A housing estate in Greater Manchester is not the normal place I'd choose to go birding, but when the opportunity of a lifer nearby appears, I'll go almost anywhere.  It's funny how many rare birds are now turning up in people's gardens on ordinary suburban streets, but I guess it down to the amount of bird feeders and food available.  This one is a Rosy Starling.


I must say right away that I hate walking down a street with a pair of binoculars and sometimes a scope or a camera with a big lens.  It really does feel like an invasion of privacy of the people who live there.  I don't think I'd like it very much if someone was staring up at my house with a scope or camera, but most of the rimes I've done the people have been very amenable and keen to know about what we're all looking at.


The bird used to be called a Rose-coloured Starling and many birders still refer to it by this name.  Either that or they call it the Fawn Yawn and I suppose this is down to its juvenile plumage coloration.  It hasn't yet attained the fine black and pink colours which give the adult bird its name as well as the alternative name, Pink Stink.  What has this poor bird done to deserve such disrespect!

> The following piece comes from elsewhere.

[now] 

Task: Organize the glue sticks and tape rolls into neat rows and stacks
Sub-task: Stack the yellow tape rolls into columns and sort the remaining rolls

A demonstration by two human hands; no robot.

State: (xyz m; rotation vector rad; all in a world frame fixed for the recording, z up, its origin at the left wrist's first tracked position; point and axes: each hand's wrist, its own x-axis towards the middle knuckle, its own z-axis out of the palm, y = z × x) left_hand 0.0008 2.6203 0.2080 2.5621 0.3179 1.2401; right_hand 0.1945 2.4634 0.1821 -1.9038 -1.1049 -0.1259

So there we have it - a Life, Year and Greater Manchester tick all in one visit.  Well pleased!


Sunday, 14 October 2018

Note to Self

Write up the following trips:
  • Adventures in a Birdmobile Presentation - 30/11/18
  • LOS Trip to mid-Lancs - 24/11/18
  • Sprotbrough Flash and Old Moor - 19/11/18
  • Lunt - 17/11/18
  • Parkgate and Neston - 8/11/18
  • Burton Mere and Neston 2/11/18
  • Spurn 31/10/18
  • Marshside and Lunt 28/10/18
  • Hilbre Island and Little Neston 27/10/18
  • Denbigh and Wirral 19/22/10/18
  • Rosy Starling 17/25/10/18
  • Leighton Moss  - 10/10/18
  • Mull September 2018
  • Skippool Creek - 19/9/18
  • Marshside - 15/9/18
  • Marshside - 7/9/18

Saturday, 13 October 2018

Not a Great White Egret

With the prospect of adding a new bird to my Greater Manchester Life list, I set off fo Pennington Flash mid-morning in search of the Great White Egret which had been present since yesterday.  This is the second time I've heard of one in Greater Manchester and I had the same result today as I did last time - dip.  The bird had been present in earlier in the morning but apparently had flown an hour or so before I arrived.  It seems the local Grey Herons were giving it a bit of gyp.

So you can only take photographs of what's there, and that's what I did.